About this task: Scan the data for "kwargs" and copy the lines it appears in.

(Beginning of Data provided)

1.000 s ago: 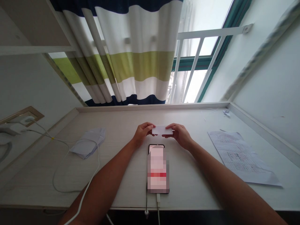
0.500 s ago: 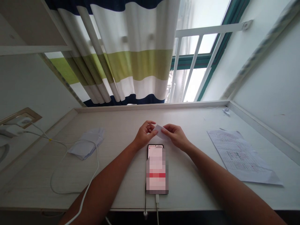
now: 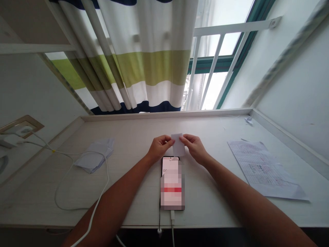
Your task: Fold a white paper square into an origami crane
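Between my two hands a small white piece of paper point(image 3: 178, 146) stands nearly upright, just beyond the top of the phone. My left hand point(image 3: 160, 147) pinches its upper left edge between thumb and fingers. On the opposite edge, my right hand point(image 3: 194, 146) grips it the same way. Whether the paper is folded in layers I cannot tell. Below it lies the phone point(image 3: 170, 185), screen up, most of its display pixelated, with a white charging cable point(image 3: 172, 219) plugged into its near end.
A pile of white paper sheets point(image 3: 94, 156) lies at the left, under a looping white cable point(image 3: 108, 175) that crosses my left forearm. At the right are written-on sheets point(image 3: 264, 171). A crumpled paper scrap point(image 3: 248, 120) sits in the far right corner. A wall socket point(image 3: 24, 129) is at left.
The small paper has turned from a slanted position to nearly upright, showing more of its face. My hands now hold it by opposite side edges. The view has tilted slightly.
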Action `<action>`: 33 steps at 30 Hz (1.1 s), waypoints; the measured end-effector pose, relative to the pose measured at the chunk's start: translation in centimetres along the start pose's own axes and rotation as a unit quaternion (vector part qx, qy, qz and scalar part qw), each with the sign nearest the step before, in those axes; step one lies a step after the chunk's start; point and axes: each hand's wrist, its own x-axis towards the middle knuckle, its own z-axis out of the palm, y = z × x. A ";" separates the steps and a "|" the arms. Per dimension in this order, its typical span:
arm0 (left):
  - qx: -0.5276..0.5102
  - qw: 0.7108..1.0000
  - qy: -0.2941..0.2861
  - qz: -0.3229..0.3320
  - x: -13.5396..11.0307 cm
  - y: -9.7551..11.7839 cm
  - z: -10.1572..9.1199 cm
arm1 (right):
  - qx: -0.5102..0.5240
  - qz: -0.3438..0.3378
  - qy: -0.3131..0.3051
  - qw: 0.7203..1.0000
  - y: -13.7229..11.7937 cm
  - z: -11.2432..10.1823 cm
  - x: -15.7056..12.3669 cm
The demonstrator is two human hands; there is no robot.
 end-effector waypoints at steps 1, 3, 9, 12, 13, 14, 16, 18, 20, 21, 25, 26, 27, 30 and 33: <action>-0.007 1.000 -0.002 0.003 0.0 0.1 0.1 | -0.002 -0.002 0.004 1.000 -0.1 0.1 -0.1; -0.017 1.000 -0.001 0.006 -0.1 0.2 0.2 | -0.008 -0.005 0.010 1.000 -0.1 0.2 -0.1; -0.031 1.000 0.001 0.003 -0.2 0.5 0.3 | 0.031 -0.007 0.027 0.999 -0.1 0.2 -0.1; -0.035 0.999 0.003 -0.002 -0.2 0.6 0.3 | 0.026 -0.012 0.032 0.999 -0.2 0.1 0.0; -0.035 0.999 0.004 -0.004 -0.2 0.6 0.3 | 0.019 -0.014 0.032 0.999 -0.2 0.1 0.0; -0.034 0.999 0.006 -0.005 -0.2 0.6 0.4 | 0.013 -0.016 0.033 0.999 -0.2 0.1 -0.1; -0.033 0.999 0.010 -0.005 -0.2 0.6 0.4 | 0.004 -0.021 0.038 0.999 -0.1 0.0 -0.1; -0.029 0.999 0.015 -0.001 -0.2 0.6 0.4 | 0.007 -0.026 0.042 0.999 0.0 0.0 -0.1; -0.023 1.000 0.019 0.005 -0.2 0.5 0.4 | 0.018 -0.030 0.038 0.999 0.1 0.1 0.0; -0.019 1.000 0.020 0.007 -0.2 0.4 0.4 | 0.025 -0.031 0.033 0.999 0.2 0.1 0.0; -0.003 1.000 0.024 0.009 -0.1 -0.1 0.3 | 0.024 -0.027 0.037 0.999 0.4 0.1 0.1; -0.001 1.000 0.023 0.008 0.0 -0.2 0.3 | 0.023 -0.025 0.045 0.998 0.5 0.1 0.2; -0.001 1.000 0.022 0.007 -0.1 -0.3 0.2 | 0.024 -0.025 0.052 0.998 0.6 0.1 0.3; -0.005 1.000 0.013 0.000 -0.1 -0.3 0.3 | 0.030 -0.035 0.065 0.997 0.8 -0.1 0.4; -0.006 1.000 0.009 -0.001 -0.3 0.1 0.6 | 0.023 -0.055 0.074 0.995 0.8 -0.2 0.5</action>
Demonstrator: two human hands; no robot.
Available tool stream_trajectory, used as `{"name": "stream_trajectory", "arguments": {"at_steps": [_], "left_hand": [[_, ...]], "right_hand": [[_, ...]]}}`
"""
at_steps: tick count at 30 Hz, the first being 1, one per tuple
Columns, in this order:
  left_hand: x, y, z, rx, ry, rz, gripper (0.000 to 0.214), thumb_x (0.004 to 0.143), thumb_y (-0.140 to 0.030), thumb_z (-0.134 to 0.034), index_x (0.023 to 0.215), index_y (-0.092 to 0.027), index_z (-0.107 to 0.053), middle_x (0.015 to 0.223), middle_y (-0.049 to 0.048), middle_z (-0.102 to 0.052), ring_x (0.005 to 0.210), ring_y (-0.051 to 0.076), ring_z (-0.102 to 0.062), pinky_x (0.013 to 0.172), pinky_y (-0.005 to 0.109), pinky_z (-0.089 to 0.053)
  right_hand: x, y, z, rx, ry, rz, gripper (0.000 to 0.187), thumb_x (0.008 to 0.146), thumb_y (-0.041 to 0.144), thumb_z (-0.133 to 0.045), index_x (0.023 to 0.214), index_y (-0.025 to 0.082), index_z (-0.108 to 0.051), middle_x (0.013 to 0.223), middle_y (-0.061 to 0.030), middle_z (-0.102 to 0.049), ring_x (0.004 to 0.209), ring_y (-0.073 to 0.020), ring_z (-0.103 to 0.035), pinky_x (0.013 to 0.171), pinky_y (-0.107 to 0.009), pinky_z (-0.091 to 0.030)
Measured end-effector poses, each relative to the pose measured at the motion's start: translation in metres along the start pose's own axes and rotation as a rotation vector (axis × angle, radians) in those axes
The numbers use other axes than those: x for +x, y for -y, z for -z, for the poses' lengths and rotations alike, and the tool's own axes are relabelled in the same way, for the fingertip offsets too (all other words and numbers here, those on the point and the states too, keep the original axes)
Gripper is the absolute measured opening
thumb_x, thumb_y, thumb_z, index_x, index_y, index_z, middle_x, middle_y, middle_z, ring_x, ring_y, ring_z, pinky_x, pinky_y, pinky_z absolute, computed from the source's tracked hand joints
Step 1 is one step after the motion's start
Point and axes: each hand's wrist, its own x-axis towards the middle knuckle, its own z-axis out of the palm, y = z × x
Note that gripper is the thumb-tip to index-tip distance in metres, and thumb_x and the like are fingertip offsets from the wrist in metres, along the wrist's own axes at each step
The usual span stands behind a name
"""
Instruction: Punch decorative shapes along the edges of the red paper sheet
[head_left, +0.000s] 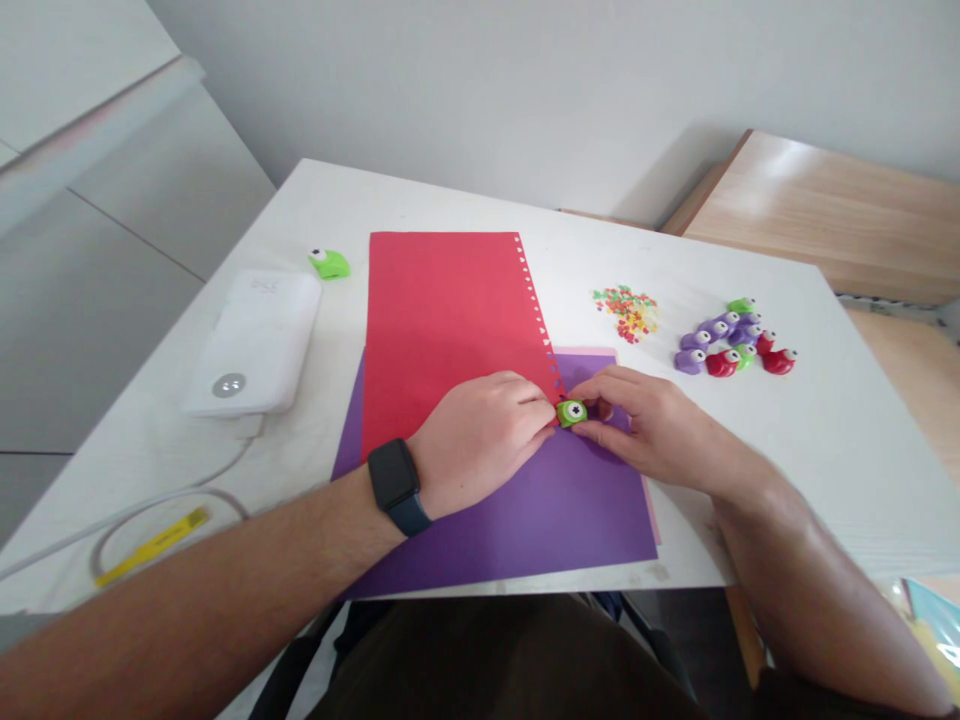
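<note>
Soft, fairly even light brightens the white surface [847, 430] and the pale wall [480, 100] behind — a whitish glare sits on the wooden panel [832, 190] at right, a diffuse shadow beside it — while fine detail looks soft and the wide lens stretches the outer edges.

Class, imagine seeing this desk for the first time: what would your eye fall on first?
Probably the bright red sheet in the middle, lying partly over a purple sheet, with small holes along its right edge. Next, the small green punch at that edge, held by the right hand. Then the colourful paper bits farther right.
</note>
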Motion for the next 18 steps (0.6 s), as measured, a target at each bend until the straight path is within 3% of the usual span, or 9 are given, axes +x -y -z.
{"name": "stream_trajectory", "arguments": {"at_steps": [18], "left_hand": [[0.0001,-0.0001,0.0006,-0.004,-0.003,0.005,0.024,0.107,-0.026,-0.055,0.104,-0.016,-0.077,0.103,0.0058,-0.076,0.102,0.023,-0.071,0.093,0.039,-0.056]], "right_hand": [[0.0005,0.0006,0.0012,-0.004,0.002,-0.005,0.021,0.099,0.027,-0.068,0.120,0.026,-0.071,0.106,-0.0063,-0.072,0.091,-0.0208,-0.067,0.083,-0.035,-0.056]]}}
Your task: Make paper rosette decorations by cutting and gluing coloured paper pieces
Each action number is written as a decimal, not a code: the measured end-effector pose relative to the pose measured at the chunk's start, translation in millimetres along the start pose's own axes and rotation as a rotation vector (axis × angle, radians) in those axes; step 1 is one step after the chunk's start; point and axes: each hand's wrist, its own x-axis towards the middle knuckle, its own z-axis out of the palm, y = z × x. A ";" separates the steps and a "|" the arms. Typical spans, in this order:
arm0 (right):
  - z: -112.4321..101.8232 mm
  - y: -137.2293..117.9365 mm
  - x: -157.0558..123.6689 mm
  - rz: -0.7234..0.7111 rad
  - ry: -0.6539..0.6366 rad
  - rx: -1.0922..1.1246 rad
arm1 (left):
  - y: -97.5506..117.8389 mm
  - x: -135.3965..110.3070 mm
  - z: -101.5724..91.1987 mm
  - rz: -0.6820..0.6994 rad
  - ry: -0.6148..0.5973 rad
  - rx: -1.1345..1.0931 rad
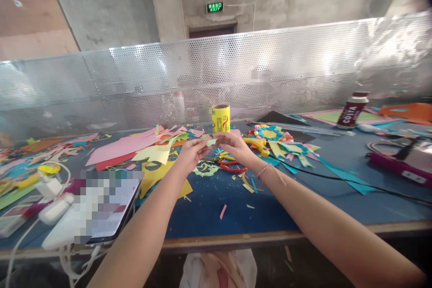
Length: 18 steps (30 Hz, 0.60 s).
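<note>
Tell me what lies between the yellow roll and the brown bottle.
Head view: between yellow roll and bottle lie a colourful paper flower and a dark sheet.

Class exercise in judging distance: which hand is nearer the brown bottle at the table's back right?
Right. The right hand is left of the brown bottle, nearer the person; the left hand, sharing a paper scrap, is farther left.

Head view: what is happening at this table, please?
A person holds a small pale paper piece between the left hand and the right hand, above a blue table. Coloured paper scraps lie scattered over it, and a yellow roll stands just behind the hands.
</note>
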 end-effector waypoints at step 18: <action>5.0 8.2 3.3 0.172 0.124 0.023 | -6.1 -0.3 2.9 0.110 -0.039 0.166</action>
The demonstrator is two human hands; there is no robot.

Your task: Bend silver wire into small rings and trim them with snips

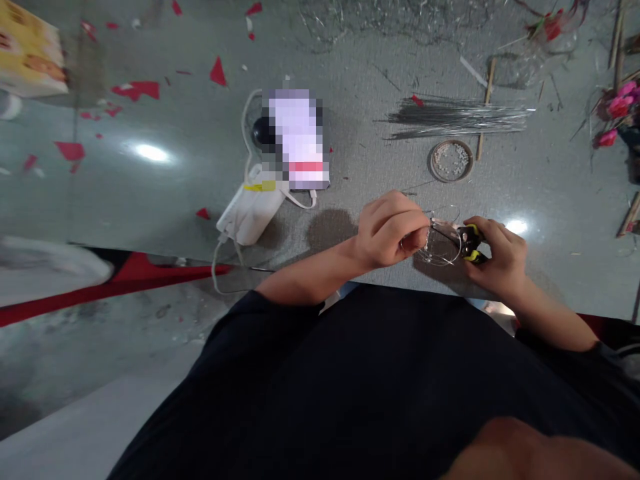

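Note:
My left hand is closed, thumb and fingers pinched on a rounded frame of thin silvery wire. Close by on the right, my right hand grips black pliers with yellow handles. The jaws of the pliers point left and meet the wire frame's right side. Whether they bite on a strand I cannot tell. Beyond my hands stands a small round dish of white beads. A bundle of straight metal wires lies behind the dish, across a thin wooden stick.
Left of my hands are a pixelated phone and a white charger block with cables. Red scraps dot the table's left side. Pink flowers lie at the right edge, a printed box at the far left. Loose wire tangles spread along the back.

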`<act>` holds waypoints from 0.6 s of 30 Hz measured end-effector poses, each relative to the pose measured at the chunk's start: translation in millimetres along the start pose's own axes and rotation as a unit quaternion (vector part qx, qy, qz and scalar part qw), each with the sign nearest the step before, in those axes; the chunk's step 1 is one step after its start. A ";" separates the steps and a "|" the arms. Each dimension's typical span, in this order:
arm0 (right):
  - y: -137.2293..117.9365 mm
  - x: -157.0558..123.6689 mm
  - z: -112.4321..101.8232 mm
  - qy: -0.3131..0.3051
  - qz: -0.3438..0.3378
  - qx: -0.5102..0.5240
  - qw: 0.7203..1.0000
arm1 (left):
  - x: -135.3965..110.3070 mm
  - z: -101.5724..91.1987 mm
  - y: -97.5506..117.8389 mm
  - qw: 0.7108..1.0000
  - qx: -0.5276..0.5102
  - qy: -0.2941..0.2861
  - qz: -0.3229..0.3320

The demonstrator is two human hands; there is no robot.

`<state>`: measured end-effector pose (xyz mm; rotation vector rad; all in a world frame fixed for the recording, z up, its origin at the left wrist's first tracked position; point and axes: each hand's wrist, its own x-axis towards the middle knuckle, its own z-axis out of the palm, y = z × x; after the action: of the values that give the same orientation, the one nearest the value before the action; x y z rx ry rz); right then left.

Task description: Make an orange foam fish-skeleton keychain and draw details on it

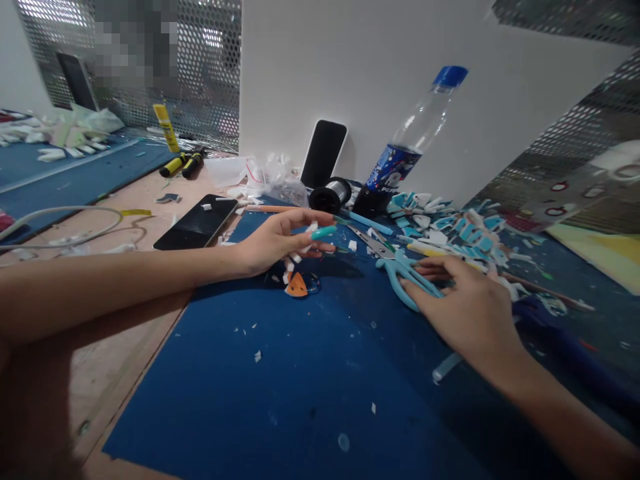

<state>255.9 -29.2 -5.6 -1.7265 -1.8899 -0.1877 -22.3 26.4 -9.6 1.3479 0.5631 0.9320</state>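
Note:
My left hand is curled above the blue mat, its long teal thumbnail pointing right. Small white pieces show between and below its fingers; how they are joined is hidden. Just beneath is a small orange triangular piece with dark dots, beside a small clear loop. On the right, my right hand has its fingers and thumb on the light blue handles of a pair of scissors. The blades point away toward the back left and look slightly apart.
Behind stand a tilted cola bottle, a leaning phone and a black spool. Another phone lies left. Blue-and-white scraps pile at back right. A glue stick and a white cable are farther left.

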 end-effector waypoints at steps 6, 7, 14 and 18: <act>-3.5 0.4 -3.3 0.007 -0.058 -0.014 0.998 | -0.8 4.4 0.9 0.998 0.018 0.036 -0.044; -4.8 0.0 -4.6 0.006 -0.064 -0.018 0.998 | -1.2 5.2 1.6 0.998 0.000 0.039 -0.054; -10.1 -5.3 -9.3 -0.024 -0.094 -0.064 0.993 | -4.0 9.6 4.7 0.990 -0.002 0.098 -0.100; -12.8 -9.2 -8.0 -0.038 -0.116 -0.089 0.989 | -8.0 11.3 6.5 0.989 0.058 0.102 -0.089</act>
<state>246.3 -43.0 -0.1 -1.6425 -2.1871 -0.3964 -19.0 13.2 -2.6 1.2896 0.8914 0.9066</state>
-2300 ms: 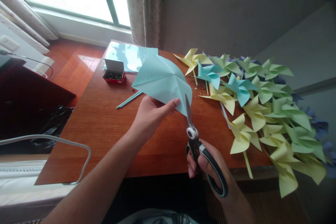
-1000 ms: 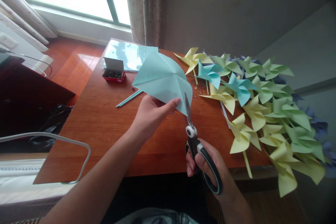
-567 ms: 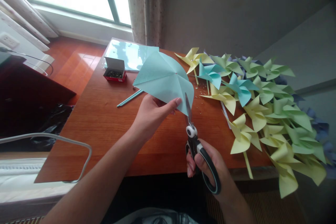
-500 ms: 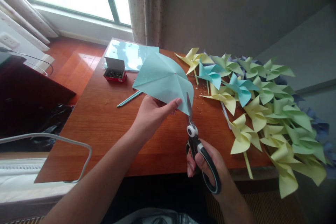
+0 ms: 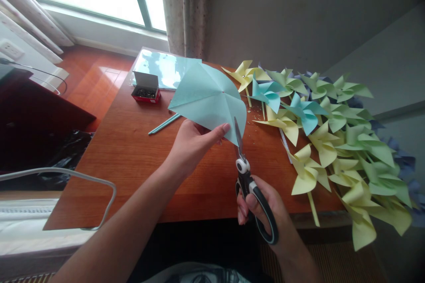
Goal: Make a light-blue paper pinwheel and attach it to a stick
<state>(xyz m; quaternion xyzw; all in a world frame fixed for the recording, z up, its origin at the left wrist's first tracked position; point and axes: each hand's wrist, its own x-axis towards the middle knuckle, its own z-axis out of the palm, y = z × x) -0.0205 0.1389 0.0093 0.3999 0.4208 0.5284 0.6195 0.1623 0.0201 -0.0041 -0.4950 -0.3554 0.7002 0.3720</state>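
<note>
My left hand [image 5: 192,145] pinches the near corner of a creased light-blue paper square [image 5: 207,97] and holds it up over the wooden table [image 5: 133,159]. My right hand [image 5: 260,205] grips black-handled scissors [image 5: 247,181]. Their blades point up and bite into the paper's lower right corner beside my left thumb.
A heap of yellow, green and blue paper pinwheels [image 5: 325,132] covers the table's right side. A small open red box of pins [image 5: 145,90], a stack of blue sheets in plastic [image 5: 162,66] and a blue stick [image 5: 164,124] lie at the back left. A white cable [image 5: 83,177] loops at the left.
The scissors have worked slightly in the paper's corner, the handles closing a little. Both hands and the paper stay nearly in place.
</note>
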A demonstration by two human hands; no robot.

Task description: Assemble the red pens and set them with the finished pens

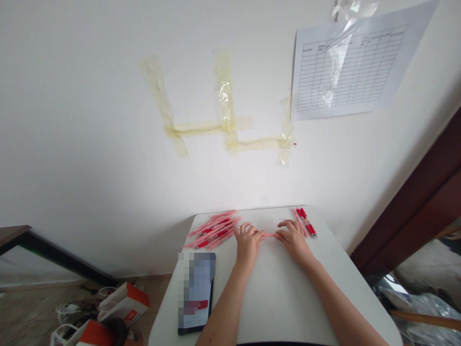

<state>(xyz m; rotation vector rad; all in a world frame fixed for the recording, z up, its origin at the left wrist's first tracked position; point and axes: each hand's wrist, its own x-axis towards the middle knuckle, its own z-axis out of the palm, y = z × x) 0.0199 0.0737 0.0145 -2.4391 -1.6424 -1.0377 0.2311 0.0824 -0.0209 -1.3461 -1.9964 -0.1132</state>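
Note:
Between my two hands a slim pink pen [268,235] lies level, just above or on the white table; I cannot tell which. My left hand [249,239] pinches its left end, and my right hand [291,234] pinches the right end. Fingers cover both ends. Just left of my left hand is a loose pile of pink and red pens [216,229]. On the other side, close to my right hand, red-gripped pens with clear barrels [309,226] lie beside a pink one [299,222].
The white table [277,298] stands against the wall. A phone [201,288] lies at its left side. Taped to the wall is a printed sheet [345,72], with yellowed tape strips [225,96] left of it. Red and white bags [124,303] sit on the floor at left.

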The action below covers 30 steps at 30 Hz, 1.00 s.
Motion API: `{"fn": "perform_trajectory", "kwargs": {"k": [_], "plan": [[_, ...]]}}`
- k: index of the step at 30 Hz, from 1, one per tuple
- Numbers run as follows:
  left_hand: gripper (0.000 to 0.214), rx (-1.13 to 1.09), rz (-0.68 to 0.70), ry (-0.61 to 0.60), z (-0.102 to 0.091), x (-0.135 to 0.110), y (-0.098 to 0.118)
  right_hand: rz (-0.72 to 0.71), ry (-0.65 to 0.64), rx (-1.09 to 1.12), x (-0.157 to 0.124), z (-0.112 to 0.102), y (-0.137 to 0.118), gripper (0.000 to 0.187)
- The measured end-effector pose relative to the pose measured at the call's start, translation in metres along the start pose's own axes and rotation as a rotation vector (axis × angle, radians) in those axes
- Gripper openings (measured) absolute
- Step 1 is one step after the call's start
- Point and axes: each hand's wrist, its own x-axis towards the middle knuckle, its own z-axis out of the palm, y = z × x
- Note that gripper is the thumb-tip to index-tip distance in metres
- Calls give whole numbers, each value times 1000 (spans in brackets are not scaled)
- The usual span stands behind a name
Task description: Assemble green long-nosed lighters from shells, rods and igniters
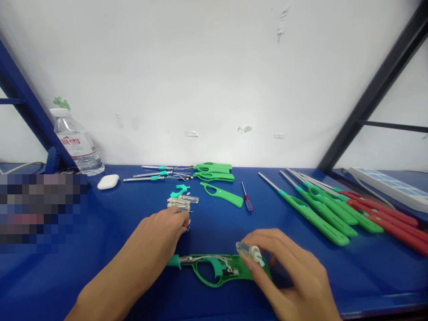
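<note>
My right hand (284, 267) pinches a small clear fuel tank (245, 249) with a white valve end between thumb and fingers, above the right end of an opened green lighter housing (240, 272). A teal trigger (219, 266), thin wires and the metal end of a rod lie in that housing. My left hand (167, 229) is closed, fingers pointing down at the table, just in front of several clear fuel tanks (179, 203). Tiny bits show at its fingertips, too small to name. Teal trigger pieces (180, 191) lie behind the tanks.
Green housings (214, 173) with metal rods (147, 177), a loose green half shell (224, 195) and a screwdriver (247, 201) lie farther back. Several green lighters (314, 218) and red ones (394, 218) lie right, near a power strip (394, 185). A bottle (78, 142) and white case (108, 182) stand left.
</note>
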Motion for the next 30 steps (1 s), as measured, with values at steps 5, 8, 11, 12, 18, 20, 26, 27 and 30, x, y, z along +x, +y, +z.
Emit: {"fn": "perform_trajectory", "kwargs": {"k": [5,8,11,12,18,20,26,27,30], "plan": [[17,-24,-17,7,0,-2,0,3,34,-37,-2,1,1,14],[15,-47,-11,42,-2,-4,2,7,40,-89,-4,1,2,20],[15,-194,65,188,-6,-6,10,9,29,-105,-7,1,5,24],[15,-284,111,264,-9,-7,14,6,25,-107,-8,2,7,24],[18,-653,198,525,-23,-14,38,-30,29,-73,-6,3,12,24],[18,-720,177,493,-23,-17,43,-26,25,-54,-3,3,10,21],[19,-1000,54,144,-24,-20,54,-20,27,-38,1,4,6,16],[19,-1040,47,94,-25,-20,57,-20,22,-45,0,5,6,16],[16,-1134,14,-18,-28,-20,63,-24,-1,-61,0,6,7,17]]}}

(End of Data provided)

Output of the exercise:
Motion API: `{"fn": "perform_trajectory", "kwargs": {"k": [_], "plan": [[_, ...]]}}`
Emit: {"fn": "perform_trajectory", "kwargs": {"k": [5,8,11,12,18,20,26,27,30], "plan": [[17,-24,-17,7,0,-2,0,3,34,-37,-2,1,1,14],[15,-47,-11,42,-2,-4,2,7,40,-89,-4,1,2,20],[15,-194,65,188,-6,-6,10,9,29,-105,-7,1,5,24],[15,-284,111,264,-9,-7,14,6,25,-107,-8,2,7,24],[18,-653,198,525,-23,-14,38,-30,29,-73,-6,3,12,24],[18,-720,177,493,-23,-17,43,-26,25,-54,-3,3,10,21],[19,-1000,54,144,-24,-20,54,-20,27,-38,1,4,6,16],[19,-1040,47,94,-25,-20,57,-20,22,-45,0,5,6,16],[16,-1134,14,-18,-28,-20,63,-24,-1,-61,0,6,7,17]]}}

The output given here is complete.